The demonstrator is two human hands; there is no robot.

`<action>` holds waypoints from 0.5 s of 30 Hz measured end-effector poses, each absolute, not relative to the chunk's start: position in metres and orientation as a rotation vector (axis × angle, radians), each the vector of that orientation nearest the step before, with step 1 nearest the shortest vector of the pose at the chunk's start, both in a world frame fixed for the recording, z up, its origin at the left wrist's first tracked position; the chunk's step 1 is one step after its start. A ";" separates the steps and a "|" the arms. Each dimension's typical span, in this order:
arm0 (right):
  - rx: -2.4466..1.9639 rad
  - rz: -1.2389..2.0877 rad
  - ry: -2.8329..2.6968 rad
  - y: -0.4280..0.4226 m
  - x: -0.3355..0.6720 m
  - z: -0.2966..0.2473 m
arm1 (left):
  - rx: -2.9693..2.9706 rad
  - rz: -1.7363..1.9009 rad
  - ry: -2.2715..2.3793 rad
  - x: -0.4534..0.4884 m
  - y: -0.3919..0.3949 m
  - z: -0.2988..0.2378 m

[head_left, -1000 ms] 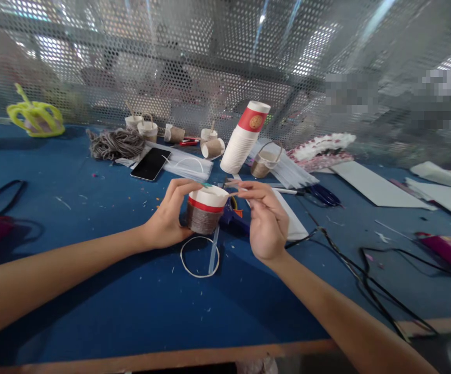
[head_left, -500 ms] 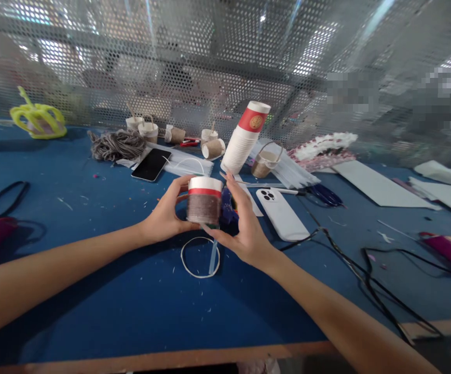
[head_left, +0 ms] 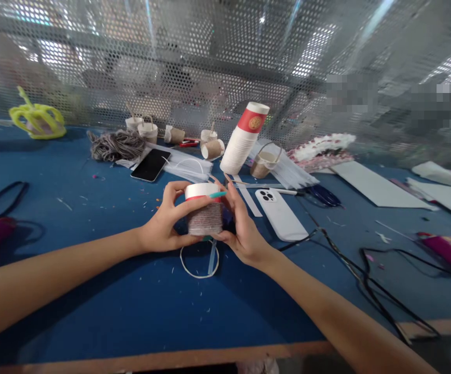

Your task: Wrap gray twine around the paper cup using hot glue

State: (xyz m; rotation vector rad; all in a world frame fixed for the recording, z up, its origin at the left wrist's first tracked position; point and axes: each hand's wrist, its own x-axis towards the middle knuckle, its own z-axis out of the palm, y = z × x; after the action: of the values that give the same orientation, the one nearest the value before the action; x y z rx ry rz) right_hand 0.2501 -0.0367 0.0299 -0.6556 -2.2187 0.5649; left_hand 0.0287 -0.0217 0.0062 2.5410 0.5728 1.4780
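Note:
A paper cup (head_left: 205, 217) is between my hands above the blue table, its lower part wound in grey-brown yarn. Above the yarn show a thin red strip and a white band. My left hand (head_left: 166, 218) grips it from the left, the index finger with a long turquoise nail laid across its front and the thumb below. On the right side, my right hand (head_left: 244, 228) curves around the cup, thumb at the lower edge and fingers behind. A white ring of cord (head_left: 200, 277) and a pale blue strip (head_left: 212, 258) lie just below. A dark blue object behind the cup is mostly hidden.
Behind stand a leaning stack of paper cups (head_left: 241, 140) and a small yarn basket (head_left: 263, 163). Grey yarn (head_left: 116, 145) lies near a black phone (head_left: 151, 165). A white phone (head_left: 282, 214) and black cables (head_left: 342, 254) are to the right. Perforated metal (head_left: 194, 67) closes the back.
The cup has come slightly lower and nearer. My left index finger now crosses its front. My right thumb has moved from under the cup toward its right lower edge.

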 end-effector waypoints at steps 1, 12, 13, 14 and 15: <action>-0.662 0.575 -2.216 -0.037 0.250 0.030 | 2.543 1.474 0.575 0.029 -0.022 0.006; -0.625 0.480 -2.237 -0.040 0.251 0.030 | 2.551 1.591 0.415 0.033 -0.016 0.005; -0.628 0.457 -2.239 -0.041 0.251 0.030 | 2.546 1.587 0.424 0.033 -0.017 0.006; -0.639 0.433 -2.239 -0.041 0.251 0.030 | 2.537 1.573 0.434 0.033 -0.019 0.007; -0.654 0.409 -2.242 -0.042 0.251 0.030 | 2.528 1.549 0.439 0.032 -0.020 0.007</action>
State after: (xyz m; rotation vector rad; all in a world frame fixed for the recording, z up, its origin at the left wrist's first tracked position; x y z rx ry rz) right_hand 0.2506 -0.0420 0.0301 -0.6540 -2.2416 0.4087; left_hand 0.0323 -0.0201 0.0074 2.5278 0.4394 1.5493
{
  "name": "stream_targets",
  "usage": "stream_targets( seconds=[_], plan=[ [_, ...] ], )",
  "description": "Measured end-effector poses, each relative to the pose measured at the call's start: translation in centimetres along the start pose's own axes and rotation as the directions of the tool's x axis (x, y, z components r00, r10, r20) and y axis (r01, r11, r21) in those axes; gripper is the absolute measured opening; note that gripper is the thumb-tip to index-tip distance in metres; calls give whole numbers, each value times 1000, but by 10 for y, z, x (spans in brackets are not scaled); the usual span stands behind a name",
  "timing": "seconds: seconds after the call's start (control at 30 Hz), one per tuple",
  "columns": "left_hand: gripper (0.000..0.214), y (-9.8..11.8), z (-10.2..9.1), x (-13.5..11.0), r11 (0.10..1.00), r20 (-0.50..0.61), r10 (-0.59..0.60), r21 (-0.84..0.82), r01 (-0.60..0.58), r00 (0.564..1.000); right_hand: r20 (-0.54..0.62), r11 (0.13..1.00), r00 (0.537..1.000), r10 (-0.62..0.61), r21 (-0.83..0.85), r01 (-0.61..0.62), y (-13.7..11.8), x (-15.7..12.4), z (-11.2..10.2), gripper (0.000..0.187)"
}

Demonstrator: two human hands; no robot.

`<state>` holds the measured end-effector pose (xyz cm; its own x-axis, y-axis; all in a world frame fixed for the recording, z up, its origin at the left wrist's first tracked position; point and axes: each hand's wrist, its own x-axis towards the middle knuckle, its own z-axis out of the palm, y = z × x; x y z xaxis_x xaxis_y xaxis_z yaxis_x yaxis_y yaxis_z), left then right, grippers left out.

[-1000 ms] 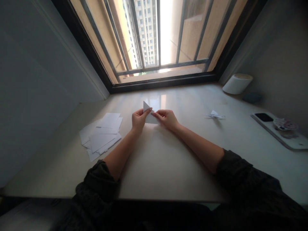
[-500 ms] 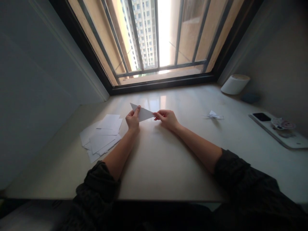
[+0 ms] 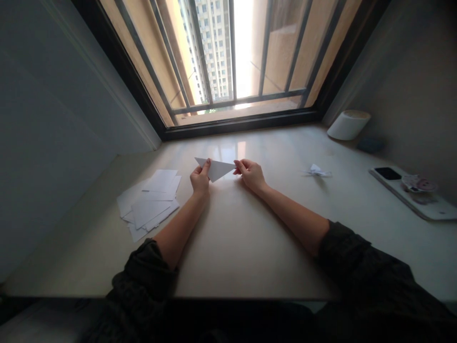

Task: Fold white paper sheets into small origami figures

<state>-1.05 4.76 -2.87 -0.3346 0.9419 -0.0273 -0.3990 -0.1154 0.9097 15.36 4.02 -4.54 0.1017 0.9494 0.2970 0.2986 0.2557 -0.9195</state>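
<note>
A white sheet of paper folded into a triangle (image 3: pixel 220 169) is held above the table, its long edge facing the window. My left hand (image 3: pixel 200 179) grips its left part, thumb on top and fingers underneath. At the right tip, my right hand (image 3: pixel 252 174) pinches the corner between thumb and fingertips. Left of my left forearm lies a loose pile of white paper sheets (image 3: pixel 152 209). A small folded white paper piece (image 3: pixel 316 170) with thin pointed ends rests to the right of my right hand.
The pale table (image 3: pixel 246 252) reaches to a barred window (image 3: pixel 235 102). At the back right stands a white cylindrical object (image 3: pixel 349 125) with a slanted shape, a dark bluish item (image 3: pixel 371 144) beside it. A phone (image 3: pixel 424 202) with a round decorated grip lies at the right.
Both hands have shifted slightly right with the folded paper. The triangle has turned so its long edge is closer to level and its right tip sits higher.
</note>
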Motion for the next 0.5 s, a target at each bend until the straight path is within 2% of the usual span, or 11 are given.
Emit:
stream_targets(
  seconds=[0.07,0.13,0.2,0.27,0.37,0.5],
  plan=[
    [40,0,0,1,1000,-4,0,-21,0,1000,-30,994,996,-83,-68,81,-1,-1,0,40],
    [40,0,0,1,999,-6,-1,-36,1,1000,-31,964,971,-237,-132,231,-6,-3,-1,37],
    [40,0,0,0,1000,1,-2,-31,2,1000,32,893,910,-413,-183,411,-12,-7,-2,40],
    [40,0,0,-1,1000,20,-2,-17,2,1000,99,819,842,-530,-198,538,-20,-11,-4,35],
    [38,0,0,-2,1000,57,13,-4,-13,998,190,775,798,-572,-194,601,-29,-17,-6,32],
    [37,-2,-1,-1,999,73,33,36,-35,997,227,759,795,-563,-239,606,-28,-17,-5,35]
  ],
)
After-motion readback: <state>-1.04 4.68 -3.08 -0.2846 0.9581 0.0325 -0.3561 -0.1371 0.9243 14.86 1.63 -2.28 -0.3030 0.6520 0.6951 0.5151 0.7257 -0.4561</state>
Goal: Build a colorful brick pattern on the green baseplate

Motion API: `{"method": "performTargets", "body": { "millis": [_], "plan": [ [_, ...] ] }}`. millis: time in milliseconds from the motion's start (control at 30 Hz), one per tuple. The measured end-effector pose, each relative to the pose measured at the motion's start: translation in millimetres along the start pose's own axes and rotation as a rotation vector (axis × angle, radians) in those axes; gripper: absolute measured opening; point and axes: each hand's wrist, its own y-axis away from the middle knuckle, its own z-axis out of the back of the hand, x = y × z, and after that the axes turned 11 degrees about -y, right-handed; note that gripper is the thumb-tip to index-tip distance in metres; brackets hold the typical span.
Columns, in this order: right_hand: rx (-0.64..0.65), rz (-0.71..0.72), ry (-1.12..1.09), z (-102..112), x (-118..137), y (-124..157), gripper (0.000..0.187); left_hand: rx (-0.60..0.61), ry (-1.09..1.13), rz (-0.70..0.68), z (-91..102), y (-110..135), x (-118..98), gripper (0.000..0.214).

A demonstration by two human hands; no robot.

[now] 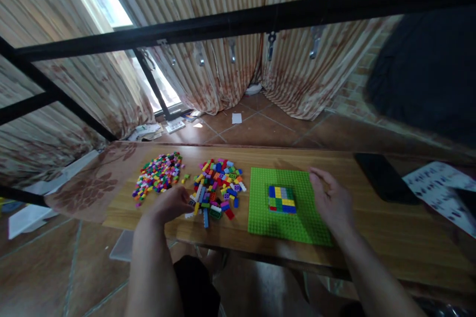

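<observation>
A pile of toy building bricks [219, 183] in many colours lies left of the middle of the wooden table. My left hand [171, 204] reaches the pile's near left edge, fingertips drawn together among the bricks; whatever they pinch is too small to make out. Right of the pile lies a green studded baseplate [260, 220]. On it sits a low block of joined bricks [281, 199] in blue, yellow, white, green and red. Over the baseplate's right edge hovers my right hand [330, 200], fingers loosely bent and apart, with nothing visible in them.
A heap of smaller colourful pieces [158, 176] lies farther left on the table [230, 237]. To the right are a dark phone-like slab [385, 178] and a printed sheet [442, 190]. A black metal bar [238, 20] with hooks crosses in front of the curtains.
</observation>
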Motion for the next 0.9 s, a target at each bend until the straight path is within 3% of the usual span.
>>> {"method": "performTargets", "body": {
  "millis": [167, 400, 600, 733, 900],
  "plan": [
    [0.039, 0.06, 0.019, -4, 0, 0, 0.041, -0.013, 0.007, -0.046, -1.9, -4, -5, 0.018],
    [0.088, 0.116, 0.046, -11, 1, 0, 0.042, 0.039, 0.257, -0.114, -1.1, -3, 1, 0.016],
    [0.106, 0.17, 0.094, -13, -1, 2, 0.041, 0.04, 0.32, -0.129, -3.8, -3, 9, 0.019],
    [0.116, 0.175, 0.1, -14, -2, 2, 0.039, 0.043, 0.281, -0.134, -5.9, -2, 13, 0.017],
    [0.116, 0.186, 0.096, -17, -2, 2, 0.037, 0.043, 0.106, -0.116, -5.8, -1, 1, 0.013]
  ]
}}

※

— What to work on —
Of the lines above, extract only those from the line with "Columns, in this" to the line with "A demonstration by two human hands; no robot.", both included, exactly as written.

— Answer area —
Columns, in this order: right_hand: rx (-0.64..0.65), rz (-0.71..0.72), ry (-1.12..1.09), z (-102..112), x (-118..137), y (-124..157), gripper (0.000..0.187); left_hand: rx (-0.60..0.61), ry (-1.09..1.13), rz (-0.70..0.68), z (-91..102), y (-110..135), x (-118..98), gripper (0.000..0.214).

A demonstration by two human hands; no robot.

That completes the exercise.